◆ Description of the task
Keeping every character as it is, transcribe the entries below.

(Information provided)

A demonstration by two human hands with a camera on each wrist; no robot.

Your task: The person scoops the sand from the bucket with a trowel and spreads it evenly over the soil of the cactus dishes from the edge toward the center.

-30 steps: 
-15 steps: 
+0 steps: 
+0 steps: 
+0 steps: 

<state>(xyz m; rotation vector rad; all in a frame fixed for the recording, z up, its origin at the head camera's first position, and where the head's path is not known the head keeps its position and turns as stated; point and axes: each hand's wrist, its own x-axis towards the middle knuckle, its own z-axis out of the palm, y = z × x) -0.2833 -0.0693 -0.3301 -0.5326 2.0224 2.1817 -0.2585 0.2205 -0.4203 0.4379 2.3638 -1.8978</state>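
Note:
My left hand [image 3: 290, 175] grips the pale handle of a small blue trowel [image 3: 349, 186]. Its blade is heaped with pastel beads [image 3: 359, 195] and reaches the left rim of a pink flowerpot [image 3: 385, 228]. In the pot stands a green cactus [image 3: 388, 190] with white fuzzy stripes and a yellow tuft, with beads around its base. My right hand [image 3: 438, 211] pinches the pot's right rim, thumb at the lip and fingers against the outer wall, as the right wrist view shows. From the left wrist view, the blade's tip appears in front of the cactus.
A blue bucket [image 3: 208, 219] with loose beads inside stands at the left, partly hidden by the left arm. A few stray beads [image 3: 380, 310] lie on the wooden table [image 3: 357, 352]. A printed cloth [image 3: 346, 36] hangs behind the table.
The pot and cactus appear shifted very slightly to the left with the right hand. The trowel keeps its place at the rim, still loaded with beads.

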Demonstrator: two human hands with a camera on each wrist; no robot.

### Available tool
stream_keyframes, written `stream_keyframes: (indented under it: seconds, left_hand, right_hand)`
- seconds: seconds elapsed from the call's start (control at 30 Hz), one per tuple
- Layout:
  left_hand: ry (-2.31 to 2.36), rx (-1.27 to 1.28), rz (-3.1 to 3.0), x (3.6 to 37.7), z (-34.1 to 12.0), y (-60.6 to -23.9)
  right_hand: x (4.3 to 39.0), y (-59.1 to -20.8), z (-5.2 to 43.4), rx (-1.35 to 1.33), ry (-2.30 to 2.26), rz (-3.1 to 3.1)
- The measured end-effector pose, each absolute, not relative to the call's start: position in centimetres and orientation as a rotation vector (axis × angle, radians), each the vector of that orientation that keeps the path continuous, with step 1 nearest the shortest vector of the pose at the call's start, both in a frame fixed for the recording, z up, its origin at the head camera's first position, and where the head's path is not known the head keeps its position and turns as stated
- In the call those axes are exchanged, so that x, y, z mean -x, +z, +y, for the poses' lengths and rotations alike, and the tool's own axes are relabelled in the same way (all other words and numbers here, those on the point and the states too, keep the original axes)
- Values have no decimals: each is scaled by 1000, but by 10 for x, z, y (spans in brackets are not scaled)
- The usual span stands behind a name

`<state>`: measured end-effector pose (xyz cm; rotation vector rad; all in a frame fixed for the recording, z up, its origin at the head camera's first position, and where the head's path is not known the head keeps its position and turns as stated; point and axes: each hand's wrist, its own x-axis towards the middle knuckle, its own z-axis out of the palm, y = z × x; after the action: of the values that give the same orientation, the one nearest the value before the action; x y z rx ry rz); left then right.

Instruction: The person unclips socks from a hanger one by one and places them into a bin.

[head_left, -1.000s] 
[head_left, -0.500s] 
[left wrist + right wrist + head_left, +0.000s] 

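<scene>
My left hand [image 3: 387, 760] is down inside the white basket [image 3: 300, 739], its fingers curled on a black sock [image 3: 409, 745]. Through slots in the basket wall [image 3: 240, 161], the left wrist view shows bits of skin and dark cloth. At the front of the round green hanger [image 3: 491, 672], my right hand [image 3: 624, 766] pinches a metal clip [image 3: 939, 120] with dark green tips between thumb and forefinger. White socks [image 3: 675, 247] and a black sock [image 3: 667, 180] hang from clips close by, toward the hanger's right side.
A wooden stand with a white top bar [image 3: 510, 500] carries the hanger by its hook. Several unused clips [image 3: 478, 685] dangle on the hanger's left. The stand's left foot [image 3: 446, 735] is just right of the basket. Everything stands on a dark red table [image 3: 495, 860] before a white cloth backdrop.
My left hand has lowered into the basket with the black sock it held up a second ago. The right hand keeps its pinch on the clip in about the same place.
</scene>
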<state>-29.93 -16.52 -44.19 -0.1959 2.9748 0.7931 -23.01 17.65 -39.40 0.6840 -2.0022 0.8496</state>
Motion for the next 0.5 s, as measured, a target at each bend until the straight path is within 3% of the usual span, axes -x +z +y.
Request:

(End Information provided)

◆ Completed task
A demonstration by two human hands with a camera on each wrist; no robot.

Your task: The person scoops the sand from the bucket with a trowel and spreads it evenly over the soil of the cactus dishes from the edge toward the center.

-30 steps: 
-15 steps: 
+0 steps: 
+0 steps: 
+0 steps: 

<state>(xyz m; rotation vector rad; all in a frame fixed for the recording, z up, its origin at the head camera's first position, and where the head's path is not known the head keeps its position and turns as stated; point and axes: each hand's wrist, its own x-axis towards the middle knuckle, its own z-axis out of the palm, y = z × x) -0.2833 -0.0693 -0.3301 -0.5326 2.0224 2.1817 -0.2585 0.2205 -0.4203 0.4379 2.3638 -1.8978</state>
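Note:
My left hand [image 3: 290, 175] grips the pale handle of a small blue trowel [image 3: 349, 186]. Its blade is heaped with pastel beads [image 3: 359, 195] and reaches the left rim of a pink flowerpot [image 3: 385, 228]. In the pot stands a green cactus [image 3: 388, 190] with white fuzzy stripes and a yellow tuft, with beads around its base. My right hand [image 3: 438, 211] pinches the pot's right rim, thumb at the lip and fingers against the outer wall, as the right wrist view shows. From the left wrist view, the blade's tip appears in front of the cactus.
A blue bucket [image 3: 208, 219] with loose beads inside stands at the left, partly hidden by the left arm. A few stray beads [image 3: 380, 310] lie on the wooden table [image 3: 357, 352]. A printed cloth [image 3: 346, 36] hangs behind the table.
The pot and cactus appear shifted very slightly to the left with the right hand. The trowel keeps its place at the rim, still loaded with beads.
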
Demonstrator: two human hands with a camera on each wrist; no robot.

### Available tool
stream_keyframes, written `stream_keyframes: (indented under it: seconds, left_hand, right_hand)`
- seconds: seconds elapsed from the call's start (control at 30 Hz), one per tuple
- Layout:
  left_hand: ry (-2.31 to 2.36), rx (-1.27 to 1.28), rz (-3.1 to 3.0), x (3.6 to 37.7), z (-34.1 to 12.0), y (-60.6 to -23.9)
  right_hand: x (4.3 to 39.0), y (-59.1 to -20.8), z (-5.2 to 43.4), rx (-1.35 to 1.33), ry (-2.30 to 2.26), rz (-3.1 to 3.1)
- The measured end-effector pose, each absolute, not relative to the call's start: position in centimetres and orientation as a rotation vector (axis × angle, radians), each the vector of that orientation that keeps the path continuous, with step 1 nearest the shortest vector of the pose at the call's start, both in a frame fixed for the recording, z up, its origin at the head camera's first position, and where the head's path is not known the head keeps its position and turns as stated
- In the call those axes are exchanged, so that x, y, z mean -x, +z, +y, for the poses' lengths and rotations alike, and the tool's own axes are relabelled in the same way (all other words and numbers here, those on the point and the states too, keep the original axes)
- Values have no decimals: each is scaled by 1000, but by 10 for x, z, y (spans in brackets are not scaled)
- The usual span stands behind a name

`<state>`: measured end-effector pose (xyz cm; rotation vector rad; all in a frame fixed for the recording, z up, its origin at the head camera's first position, and where the head's path is not known the head keeps its position and turns as stated; point and axes: each hand's wrist, its own x-axis towards the middle knuckle, its own z-axis out of the palm, y = z × x; after the action: of the values that give the same orientation, the one nearest the value before the action; x y z rx ry rz); left then right.

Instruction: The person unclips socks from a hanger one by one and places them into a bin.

[head_left, -1.000s] 
[head_left, -0.500s] 
[left wrist + right wrist + head_left, +0.000s] 

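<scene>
My left hand [image 3: 387, 760] is down inside the white basket [image 3: 300, 739], its fingers curled on a black sock [image 3: 409, 745]. Through slots in the basket wall [image 3: 240, 161], the left wrist view shows bits of skin and dark cloth. At the front of the round green hanger [image 3: 491, 672], my right hand [image 3: 624, 766] pinches a metal clip [image 3: 939, 120] with dark green tips between thumb and forefinger. White socks [image 3: 675, 247] and a black sock [image 3: 667, 180] hang from clips close by, toward the hanger's right side.
A wooden stand with a white top bar [image 3: 510, 500] carries the hanger by its hook. Several unused clips [image 3: 478, 685] dangle on the hanger's left. The stand's left foot [image 3: 446, 735] is just right of the basket. Everything stands on a dark red table [image 3: 495, 860] before a white cloth backdrop.
My left hand has lowered into the basket with the black sock it held up a second ago. The right hand keeps its pinch on the clip in about the same place.
</scene>
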<state>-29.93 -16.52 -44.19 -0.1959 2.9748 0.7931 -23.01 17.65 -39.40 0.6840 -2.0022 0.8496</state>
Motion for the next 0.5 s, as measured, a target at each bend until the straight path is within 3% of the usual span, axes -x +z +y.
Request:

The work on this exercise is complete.